It’s not surprising to learn that the biggest contributors to Mayor Rahm Emanuel’s $1.1 million inauguration are money managers. Emanuel made an $18.5 million fortune in the financial services industry, so he has a lot of friends there.
And financiers were the only people who could afford the most expensive tickets: a $50,000 “co-chairman” that included four tickets to the concert, reception, dinner and inauguration. Or a $25,000 deal that purchased four tickets to the concert, the inauguration and the Venue 1 reception, as well as two tickets to the dinner.
Among the contributors was Grosvenor Capital Management CEO Michael Sacks, whom Emanuel recently named as vice chairman of World Business Chicago. Emanuel expanded the board as part of his effort to attract new businesses and create jobs. Sacks and his wife, Cari, each contributed $25,000 to the inaugural fund.
Other Grosvenor employees and spouses contributed another $22,500 to the inaugural effort, the records show. The firm’s employees also gave more than $400,000 to Emanuel’s mayoral campaign fund.

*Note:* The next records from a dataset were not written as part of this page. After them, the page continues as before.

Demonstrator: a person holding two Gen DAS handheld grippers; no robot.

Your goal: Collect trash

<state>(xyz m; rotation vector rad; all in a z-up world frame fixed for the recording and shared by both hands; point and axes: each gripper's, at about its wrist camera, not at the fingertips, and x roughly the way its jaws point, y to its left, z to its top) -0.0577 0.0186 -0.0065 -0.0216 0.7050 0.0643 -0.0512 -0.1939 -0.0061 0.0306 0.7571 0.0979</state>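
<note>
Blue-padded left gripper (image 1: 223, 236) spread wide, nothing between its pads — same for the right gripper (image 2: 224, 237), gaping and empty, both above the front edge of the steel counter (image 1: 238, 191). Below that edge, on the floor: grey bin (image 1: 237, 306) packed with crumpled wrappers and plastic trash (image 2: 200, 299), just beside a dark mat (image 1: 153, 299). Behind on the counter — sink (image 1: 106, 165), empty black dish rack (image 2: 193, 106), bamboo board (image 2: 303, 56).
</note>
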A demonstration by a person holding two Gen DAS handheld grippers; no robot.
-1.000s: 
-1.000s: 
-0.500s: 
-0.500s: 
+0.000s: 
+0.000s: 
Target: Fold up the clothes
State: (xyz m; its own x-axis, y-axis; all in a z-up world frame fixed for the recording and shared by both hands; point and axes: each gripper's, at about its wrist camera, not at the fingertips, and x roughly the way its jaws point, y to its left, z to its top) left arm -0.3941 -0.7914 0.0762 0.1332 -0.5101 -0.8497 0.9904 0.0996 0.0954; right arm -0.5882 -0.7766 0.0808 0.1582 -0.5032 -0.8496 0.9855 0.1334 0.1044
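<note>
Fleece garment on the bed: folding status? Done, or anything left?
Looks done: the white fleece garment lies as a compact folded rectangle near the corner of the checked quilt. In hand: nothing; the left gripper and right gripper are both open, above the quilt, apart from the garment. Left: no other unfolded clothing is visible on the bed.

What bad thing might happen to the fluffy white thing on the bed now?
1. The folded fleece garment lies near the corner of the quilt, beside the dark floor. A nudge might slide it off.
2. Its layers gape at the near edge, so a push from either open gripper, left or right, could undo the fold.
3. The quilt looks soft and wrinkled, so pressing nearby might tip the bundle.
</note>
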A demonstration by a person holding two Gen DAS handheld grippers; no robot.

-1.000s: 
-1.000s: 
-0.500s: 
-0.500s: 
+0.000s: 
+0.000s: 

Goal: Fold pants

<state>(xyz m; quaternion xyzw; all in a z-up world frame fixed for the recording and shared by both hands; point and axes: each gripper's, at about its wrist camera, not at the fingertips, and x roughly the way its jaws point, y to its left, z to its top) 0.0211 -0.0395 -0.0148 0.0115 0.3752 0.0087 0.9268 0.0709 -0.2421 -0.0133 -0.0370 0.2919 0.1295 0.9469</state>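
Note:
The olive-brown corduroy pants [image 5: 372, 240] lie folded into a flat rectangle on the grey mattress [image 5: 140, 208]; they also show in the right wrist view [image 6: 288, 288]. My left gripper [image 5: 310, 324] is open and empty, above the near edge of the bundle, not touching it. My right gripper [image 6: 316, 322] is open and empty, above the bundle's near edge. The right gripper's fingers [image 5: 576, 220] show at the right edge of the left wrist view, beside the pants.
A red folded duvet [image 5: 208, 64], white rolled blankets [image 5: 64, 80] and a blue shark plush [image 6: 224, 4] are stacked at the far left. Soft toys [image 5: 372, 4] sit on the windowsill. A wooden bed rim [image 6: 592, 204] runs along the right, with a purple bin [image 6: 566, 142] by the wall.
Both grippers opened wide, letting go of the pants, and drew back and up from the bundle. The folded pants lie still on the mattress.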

Nearly half of the inaugural money raised came from money managers. Emanuel has longstanding ties to that industry, where he built his personal wealth as an investment banker prior to his 2002 run for Congress.
The complete list of donors is here.
Maybe I’m naïve, but what makes money managers so valuable to society? They don’t create wealth, they just move cash from one place to another and grab as much as they can get their hands on as it flies past. It’s a parasitical, not a productive, occupation. If the chairmen of Kraft, Boeing and Ford all contributed $25,000 to Emanuel, I could understand where that money was coming from: the manufacture of cheese, airplanes and cars.
Since I like to play the horses, I suppose the best analogy for a money manager is a racetrack tout. Touts recommend horses to bettors, and take a cut of the winnings. Mr. Sacks manages $25 billion in assets for such clients as the Illinois State Board of Investment and the Teachers’ Retirement Fund, getting returns of up to 10 percent. If you can find a guy who picks horses that well, by all means, listen to him. Sacks donated $160,000 to Emanuel’s campaign, and is said to be a good friend of the mayor, based on their mutual insomnia.
If you are investing with Grosvenor Capital, I hope you are getting a good return, because Mr. Sacks is obviously taking a big fee off the top. But let me offer investors the same advice I offer to gamblers: make all your own picks. Then you don’t need to share your winnings with a tout.